§ **EXERCISE GOAL**:
When the line containing "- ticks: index" is found in the data below, copy it and each line after it through the line containing "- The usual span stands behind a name", exactly and with no others.

DATA EXTRACTS Start Marker

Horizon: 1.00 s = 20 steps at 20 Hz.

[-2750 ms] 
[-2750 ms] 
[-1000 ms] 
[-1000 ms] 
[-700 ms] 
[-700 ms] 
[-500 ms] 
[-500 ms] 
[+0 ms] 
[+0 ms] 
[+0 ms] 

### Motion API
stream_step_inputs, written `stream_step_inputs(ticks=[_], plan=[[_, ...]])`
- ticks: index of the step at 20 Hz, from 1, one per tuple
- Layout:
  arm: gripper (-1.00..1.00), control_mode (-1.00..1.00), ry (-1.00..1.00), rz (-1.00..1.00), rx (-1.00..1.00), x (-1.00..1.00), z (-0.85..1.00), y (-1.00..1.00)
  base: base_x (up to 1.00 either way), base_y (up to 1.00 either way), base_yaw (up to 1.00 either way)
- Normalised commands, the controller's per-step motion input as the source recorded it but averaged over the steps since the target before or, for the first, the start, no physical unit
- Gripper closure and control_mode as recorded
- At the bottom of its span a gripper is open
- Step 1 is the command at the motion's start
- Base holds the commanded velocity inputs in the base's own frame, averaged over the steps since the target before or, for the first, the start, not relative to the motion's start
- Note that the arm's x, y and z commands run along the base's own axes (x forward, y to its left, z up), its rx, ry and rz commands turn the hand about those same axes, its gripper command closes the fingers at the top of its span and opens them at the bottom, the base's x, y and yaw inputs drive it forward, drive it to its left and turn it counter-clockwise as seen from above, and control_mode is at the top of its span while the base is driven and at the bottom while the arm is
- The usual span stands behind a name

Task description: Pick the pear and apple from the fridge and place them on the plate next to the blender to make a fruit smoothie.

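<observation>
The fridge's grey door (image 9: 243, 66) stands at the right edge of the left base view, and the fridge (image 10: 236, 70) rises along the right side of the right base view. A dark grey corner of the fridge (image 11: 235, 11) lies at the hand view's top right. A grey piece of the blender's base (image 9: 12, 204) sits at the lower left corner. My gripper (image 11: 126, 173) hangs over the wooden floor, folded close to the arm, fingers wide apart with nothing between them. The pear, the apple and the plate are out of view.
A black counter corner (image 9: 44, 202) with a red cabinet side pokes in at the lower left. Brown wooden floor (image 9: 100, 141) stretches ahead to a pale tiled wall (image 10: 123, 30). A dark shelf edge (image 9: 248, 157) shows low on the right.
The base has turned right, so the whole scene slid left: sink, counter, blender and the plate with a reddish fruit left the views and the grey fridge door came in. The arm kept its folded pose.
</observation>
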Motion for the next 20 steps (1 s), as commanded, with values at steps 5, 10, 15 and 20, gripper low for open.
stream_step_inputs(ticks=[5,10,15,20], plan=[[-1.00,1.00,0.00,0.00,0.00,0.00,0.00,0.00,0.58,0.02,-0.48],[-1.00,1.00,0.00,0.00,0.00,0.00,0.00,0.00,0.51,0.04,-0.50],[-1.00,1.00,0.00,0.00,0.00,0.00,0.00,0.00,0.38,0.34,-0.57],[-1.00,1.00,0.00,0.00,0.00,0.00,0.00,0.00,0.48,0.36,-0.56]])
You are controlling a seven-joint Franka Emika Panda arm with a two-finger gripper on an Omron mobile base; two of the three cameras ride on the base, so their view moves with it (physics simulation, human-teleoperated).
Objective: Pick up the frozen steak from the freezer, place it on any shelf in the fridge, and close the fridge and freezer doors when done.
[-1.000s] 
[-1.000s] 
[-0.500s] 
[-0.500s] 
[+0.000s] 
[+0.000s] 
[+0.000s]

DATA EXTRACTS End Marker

§ **RESPONSE**:
- ticks: index of the step at 20 Hz, from 1, one per tuple
- Layout:
  arm: gripper (-1.00..1.00), control_mode (-1.00..1.00), ry (-1.00..1.00), rz (-1.00..1.00), rx (-1.00..1.00), x (-1.00..1.00), z (-0.85..1.00), y (-1.00..1.00)
  base: base_x (up to 1.00 either way), base_y (up to 1.00 either way), base_yaw (up to 1.00 either way)
- Normalised commands, the controller's per-step motion input as the source recorded it but averaged over the steps since the target before or, for the first, the start, no physical unit
- Gripper closure and control_mode as recorded
- At the bottom of its span a gripper is open
- Step 1 is the command at the motion's start
- Base holds the commanded velocity inputs in the base's own frame, averaged over the steps since the target before or, for the first, the start, not relative to the motion's start
- Note that the arm's x, y and z commands run along the base's own axes (x forward, y to its left, z up), its rx, ry and rz commands turn the hand about those same axes, its gripper command closes the fingers at the top of its span and opens them at the bottom, the base's x, y and yaw inputs drive it forward, drive it to its left and turn it counter-clockwise as seen from above, and control_mode is at the top of its span while the base is driven and at the bottom while the arm is
- The usual span stands behind a name

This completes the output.